Serialize Specification:

Problem:

CPickle and pickle use an inefficient serialization algorithm that results in both slow encoding/decoding speeds as well as bloated streams. The algorithm uses the simplest possible implementation in order to avoid complexities such as endian byte ordering when sending pickled objects from machine to machine across a network.

Solution:

	Use an algorithm that is more efficient for transmitting serialized python objects.

Build instructions:

	Edit Makefile for Python paths
	The type 'make'

	Running benchmark.py will print statistics when compared to cPickle.

Algorithms:

Each data type generally is encoded into a packet. The packet contains a header indicating what it is (a string, float, int ect,). And the rest of the packet is the value. 	
It is possible if the for integer values that are small enough to be encoded into the header itself using bits that are not assigned to indicate a type. It is also possible with integers and floating point values to encode them in fewer bytes by maintaining a mask of bits in the header where each bit corresponds to a non zero byte, thus a number like
0x1000004A can be encoded into two bytes like this:

mask in the header:  1 0 0 1 binary, followed by 0x10 and 0x4A

During decoding we first set all byts to zero in the long then look at the mask.
Each set bit means we read a byte after the header and fill in the corresponding 
Byte on the long value.

The same algorithm can be applied to double floating point values to encode them in
As few bytes as possible, only in this case you need a whole byte for the mask.

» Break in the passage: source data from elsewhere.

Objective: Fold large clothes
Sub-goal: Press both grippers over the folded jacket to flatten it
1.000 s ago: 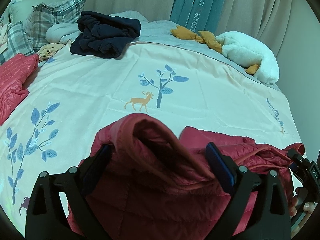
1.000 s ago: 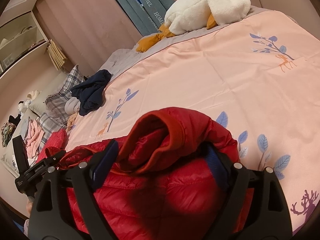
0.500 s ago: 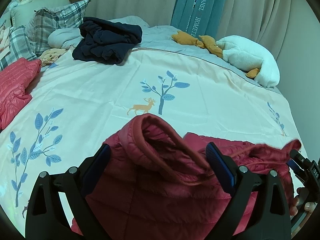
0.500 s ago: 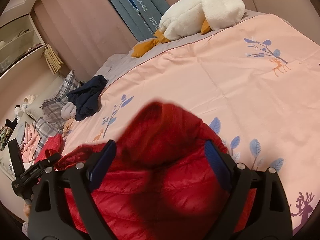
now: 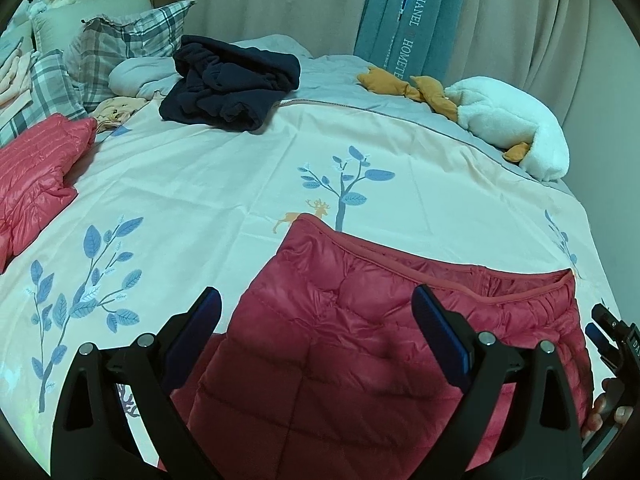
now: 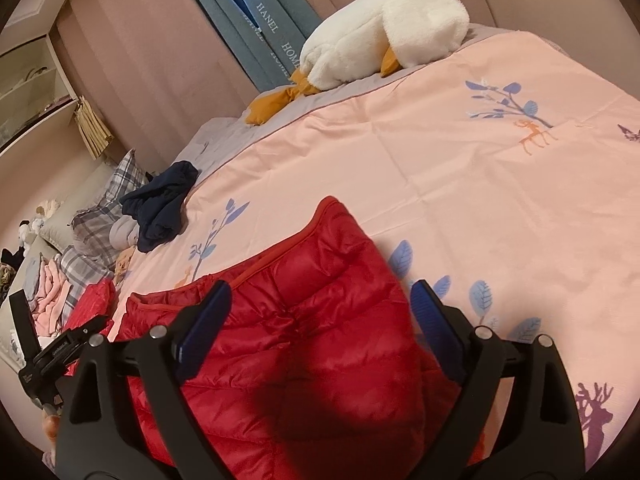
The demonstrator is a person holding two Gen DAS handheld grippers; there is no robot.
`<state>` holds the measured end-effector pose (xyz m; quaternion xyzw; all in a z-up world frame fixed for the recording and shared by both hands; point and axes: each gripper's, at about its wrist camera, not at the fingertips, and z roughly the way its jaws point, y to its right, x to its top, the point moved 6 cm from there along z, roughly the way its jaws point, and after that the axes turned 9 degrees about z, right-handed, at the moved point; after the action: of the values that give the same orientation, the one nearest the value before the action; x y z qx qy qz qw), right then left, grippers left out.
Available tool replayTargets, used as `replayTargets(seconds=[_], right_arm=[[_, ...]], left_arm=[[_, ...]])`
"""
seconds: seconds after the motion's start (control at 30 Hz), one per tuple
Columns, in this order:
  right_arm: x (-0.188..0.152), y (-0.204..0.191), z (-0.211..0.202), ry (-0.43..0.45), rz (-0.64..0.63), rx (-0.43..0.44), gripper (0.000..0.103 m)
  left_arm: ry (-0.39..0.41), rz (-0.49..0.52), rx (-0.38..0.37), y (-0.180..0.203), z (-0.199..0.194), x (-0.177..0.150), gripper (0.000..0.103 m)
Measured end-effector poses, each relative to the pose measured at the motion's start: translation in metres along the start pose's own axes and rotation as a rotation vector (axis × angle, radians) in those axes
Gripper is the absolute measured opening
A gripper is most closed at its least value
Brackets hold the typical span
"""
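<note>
- As we look along both grippers, a red quilted puffer jacket (image 5: 360, 332) lies flat on a pink bed cover printed with blue trees and deer (image 5: 224, 184), at the near edge of the bed.
- We see the left gripper (image 5: 316, 336) poised just above the jacket's left part, its blue-padded jaws wide apart and pressing on nothing.
- We see the right gripper (image 6: 320, 324) over the jacket's right part; its jaws have just been opening and now stand wide, with red fabric showing between them but not pinched.
- We judge that the jacket's long axis runs side to side across both views, with its piped edge (image 5: 420, 256) on the far side, away from the jaws.
- Each hand seems about equally near its own end of the jacket, so we think the next fold could start from either side.
- Farther up the bed we see a crumpled navy garment (image 5: 232, 80), a white plush duck (image 6: 380, 32) and another red padded garment (image 5: 36, 168), all well apart from the jacket.
</note>
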<state>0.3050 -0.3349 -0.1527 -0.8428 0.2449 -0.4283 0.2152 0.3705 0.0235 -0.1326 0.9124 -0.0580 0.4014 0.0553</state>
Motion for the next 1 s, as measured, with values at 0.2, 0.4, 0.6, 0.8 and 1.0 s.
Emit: replayTargets(seconds=[0.2, 0.4, 0.6, 0.8, 1.0], right_arm=[[-0.014, -0.013, -0.022, 0.020, -0.121, -0.065, 0.092], [-0.051, -0.032, -0.041, 0.016, -0.298, -0.108, 0.092], [-0.100, -0.040, -0.041, -0.054, -0.481, -0.177, 0.092], [-0.116, -0.027, -0.040, -0.129, -0.432, -0.182, 0.092], [-0.121, -0.022, -0.044, -0.136, -0.412, -0.179, 0.092]], left_arm=[[0.005, 0.060, -0.015, 0.009, -0.014, -0.010, 0.096], [-0.004, 0.151, -0.032, 0.020, -0.024, -0.033, 0.096], [-0.049, 0.235, -0.060, 0.027, -0.027, -0.061, 0.096], [-0.090, 0.253, -0.079, 0.027, -0.027, -0.081, 0.097], [-0.103, 0.242, -0.099, 0.023, -0.033, -0.092, 0.097]])
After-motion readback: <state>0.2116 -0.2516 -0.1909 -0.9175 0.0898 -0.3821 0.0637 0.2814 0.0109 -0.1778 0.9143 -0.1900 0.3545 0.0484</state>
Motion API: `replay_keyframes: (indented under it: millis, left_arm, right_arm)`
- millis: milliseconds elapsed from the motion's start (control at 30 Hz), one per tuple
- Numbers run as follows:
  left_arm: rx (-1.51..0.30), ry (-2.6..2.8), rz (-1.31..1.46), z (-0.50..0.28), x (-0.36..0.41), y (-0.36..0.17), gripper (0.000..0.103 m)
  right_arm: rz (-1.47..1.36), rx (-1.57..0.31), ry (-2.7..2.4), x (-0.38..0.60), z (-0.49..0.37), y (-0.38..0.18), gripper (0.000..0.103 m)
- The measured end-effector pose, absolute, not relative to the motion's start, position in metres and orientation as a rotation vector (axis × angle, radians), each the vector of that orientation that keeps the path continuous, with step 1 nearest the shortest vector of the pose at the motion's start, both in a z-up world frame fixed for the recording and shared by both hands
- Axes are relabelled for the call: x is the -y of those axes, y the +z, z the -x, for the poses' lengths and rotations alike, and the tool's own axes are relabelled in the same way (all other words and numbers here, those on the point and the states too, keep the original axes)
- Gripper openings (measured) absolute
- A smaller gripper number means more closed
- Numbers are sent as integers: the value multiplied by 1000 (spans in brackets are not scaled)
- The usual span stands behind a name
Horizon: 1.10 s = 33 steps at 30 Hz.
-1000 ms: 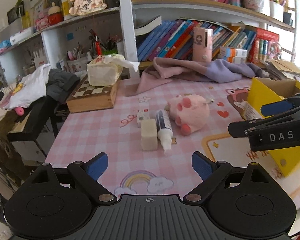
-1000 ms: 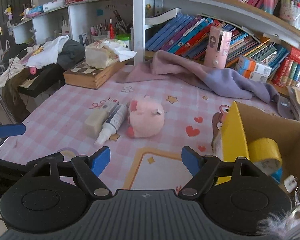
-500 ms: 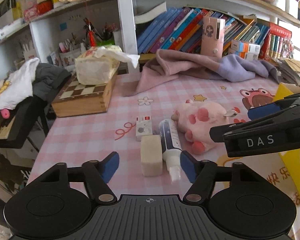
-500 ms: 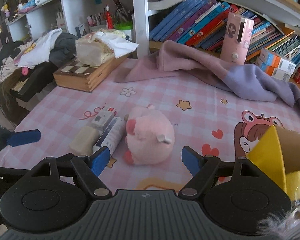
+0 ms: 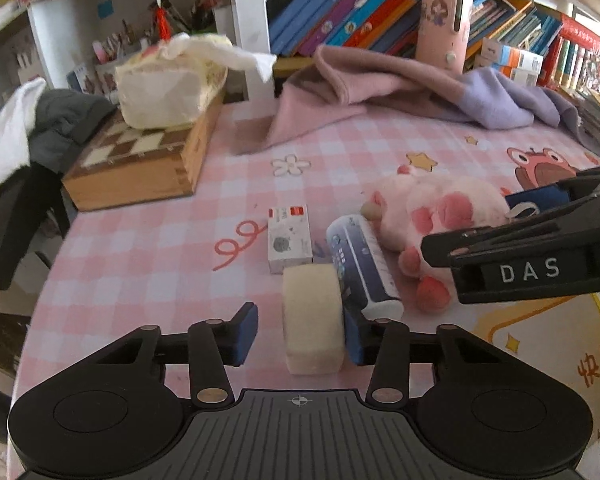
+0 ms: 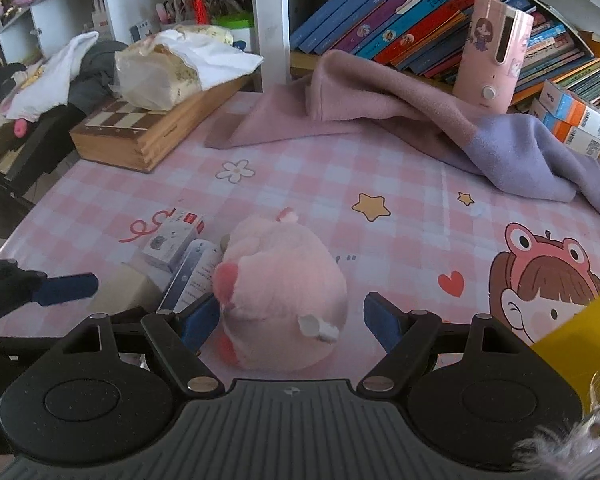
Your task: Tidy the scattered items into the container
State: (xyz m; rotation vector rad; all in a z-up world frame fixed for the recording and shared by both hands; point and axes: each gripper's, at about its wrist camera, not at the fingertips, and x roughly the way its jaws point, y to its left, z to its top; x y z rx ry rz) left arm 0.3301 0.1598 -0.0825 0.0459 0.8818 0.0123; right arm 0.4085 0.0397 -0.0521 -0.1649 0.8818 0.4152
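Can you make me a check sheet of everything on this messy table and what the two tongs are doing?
Surface: pink checked tablecloth with cartoon prints.
Job's things: cream block, blue tube, small white box, pink plush toy; yellow container, only a corner seen.
Clutter: chess box, tissue pack, pink-purple blanket.
Tongs: left tongs closing around the cream block, far pad not touching; right tongs open around the plush toy.
Cables: nothing seen.
Surroundings: bookshelf, clothes pile.
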Motion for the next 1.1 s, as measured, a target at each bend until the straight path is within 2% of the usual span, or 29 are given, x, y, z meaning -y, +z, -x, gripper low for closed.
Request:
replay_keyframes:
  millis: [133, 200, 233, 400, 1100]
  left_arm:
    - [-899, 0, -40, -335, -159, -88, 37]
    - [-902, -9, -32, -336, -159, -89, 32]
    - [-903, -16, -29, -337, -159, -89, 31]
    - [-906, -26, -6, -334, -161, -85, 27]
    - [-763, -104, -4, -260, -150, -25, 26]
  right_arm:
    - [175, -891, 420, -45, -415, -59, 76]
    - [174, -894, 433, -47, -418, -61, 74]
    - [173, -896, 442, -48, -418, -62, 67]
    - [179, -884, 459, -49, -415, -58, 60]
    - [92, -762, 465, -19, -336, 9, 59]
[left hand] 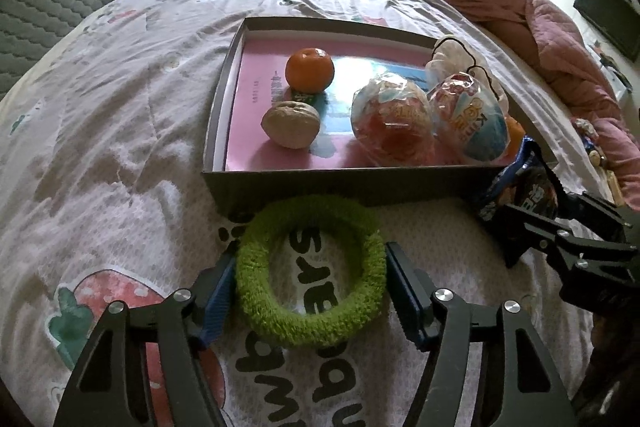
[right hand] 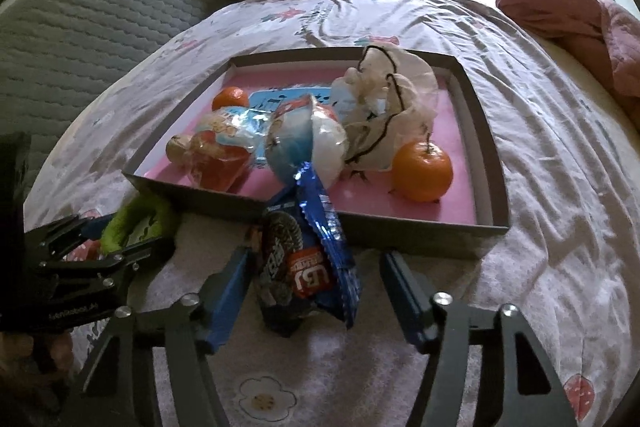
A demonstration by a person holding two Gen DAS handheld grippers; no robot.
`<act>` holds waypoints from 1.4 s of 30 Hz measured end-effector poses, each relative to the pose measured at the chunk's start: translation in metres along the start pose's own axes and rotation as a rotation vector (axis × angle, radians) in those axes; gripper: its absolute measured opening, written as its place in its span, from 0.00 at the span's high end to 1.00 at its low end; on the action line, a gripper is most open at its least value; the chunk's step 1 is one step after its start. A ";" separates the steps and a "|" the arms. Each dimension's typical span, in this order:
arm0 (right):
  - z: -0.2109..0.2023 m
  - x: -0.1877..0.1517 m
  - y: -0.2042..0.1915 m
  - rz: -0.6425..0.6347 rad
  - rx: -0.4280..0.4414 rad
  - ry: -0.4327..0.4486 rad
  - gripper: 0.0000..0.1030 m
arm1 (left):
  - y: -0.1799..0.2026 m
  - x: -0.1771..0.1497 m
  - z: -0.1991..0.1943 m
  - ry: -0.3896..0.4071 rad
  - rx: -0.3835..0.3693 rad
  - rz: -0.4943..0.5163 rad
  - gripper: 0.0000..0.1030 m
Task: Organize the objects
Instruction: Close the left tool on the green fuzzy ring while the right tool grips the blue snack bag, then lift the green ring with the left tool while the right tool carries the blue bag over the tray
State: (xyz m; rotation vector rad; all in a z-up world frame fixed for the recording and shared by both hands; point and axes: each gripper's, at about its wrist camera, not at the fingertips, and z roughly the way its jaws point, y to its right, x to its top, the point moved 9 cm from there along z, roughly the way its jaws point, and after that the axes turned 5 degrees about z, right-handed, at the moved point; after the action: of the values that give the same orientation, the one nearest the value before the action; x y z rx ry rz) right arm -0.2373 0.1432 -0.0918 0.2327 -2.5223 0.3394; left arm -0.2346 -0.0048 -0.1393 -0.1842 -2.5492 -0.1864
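Judging by the layout, most of the sorting looks done: ahead of both tongs the box (left hand: 224,99) already holds 2 oranges (left hand: 310,70), a walnut (left hand: 291,125), 2 wrapped eggs (left hand: 392,125) and a pouch (right hand: 394,95). 2 items remain on the bedspread (left hand: 120,107). The left gripper (left hand: 310,285) stands spread around the green ring (left hand: 310,275), its pads just beside it; the right gripper (right hand: 316,291) brackets the cookie packet (right hand: 304,259), with a gap at its right pad.

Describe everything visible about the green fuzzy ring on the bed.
The green ring is a closed loop of fuzzy, terry-like fabric, bright lime, slightly oval. It lies flat on the printed bedspread, just in front of the near wall of the grey box, outside it. The left gripper straddles it, blue pads at each side, apparently touching or nearly so; it is not lifted.
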 end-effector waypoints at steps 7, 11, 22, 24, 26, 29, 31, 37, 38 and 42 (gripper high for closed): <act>0.002 -0.003 -0.009 -0.017 0.015 -0.006 0.59 | 0.004 -0.001 -0.002 -0.004 -0.015 -0.005 0.50; 0.000 -0.003 -0.012 -0.028 0.007 0.001 0.63 | 0.007 -0.004 -0.003 -0.006 -0.051 -0.031 0.70; -0.009 -0.004 -0.012 -0.016 0.017 0.013 0.73 | 0.021 -0.006 -0.017 0.002 -0.116 -0.046 0.88; -0.013 -0.003 -0.013 -0.017 0.018 0.024 0.74 | 0.023 -0.005 -0.021 0.011 -0.113 -0.042 0.88; -0.016 -0.001 -0.012 -0.016 0.017 0.032 0.74 | 0.024 -0.005 -0.025 0.017 -0.111 -0.041 0.88; -0.023 0.000 -0.013 -0.015 0.020 0.047 0.75 | 0.025 -0.003 -0.031 0.030 -0.104 -0.041 0.88; -0.027 0.002 -0.014 -0.019 0.018 0.058 0.75 | 0.025 -0.001 -0.037 0.041 -0.095 -0.035 0.88; -0.047 0.010 -0.017 -0.019 0.025 0.107 0.75 | 0.030 0.005 -0.054 0.073 -0.081 -0.018 0.88; -0.050 0.011 -0.018 -0.017 0.026 0.115 0.75 | 0.031 0.007 -0.057 0.079 -0.075 -0.015 0.88; -0.064 0.018 -0.021 -0.018 0.034 0.146 0.75 | 0.033 0.013 -0.069 0.104 -0.064 -0.006 0.88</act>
State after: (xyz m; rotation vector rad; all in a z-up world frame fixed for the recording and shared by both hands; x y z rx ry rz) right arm -0.2131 0.1398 -0.0263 0.2345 -2.3705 0.3791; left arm -0.2030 0.0171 -0.0718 -0.1868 -2.4422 -0.2726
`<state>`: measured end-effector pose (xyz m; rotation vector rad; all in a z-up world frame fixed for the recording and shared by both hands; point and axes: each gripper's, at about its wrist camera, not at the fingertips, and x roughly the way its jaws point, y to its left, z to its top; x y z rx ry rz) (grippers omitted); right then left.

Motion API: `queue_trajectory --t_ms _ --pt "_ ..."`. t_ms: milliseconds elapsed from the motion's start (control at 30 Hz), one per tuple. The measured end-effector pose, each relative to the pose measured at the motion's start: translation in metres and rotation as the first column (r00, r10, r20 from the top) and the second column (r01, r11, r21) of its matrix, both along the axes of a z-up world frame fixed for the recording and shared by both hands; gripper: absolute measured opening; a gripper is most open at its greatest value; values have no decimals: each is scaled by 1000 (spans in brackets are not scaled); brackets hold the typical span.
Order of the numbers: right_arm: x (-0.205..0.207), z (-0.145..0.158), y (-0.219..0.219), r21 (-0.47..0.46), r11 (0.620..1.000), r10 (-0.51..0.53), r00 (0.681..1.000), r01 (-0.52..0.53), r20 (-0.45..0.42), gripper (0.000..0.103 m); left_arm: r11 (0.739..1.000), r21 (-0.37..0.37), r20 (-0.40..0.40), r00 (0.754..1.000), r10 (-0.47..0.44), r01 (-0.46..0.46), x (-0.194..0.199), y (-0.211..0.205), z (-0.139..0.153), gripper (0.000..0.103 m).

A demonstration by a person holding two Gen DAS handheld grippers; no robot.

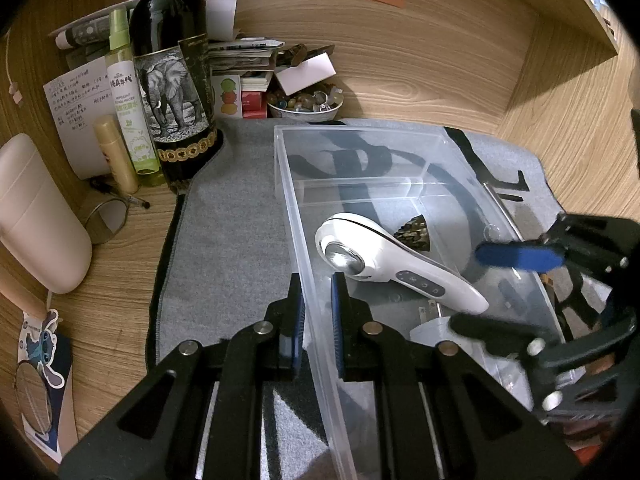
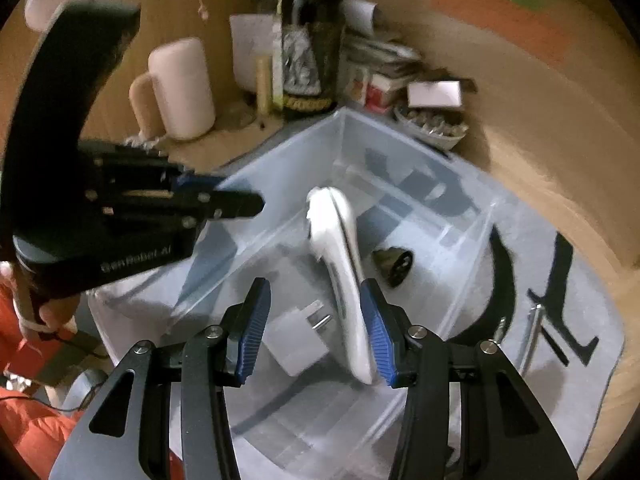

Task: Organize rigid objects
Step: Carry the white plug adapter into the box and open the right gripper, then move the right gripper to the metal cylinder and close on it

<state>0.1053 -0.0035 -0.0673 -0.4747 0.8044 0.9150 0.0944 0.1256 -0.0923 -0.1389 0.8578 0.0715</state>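
A clear plastic bin [image 1: 304, 240] sits on a grey mat [image 1: 232, 216]. My left gripper [image 1: 318, 292] is shut on the bin's left wall, one finger on each side. Inside the bin lie a white handheld device [image 1: 384, 264], a small dark cone-shaped piece [image 1: 414, 232] and a white plug adapter [image 2: 298, 340]. My right gripper [image 2: 316, 316] is open above the bin [image 2: 280, 184], its right finger next to the white device [image 2: 340, 256]; it holds nothing. The right gripper also shows in the left wrist view [image 1: 508, 292].
At the back left stand a dark elephant-label bottle [image 1: 172, 92], a green spray bottle [image 1: 126, 92], a cream tube [image 1: 116, 152] and a pink container [image 1: 36, 216]. A bowl of beads [image 1: 306, 104] and stacked papers sit behind the bin. A metal rod [image 2: 532, 332] lies on the mat.
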Motion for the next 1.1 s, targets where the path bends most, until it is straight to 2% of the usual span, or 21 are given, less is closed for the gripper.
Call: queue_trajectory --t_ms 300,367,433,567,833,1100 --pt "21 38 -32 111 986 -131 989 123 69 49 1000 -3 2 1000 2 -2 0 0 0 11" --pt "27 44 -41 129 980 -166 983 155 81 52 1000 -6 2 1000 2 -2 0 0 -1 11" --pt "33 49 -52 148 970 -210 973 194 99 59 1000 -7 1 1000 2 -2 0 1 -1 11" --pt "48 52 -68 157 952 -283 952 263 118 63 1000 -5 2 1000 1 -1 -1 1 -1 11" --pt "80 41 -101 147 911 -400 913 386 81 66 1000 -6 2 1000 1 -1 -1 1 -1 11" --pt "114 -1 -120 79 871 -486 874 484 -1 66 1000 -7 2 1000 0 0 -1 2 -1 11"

It should be noted that the algorithm for the double needs to be smart enough to know that if there are more than 6 bytes needed to store the non zero bytes of a an 8 byte double value than this scheme should not be used since no savings can come from it.

At the head of each packet should be an indicator of the endianess of the host machine.
This will allow for byte reordering if we are transporting pickled data to and from big and little endian machines.




Data type headers:

Integer:

8 7 6 5  4 3 2 1
1 x x x  x x x x

Bit 7 set indicates that bits 1-6 contain the actual value of the integer packet into  the header. 

Bit 6 set and Bit 7 clear indicates that bits 1-4 are used as a four byte mask to encode non zero values as described in the algorithm section above.

	String

	8 7 6 5  4 3 2 1 
	0 1 x x  x x x x

	Bit 6 indicates wether or not the length is contained in bites 1-5
	If clear than an encoded integer follows containing the length

List

8 7 6 5  4 3 2 1
0 0 1 x  x x x x

	Bit 5 indicates that the length is in bits 1-4 if it is clear than encoded integer
	Contains the length
		         	
Tuple

8 7 6 5  4 3 2 1
0 0 0 1  x x x x

	Bit 4 indicates that the length is in bits 1-3 if it is clear than encoded integer
	Contains the length

Dictionary

8 7 6 5  4 3 2 1
0 0 0 0  1 x x x

	If bits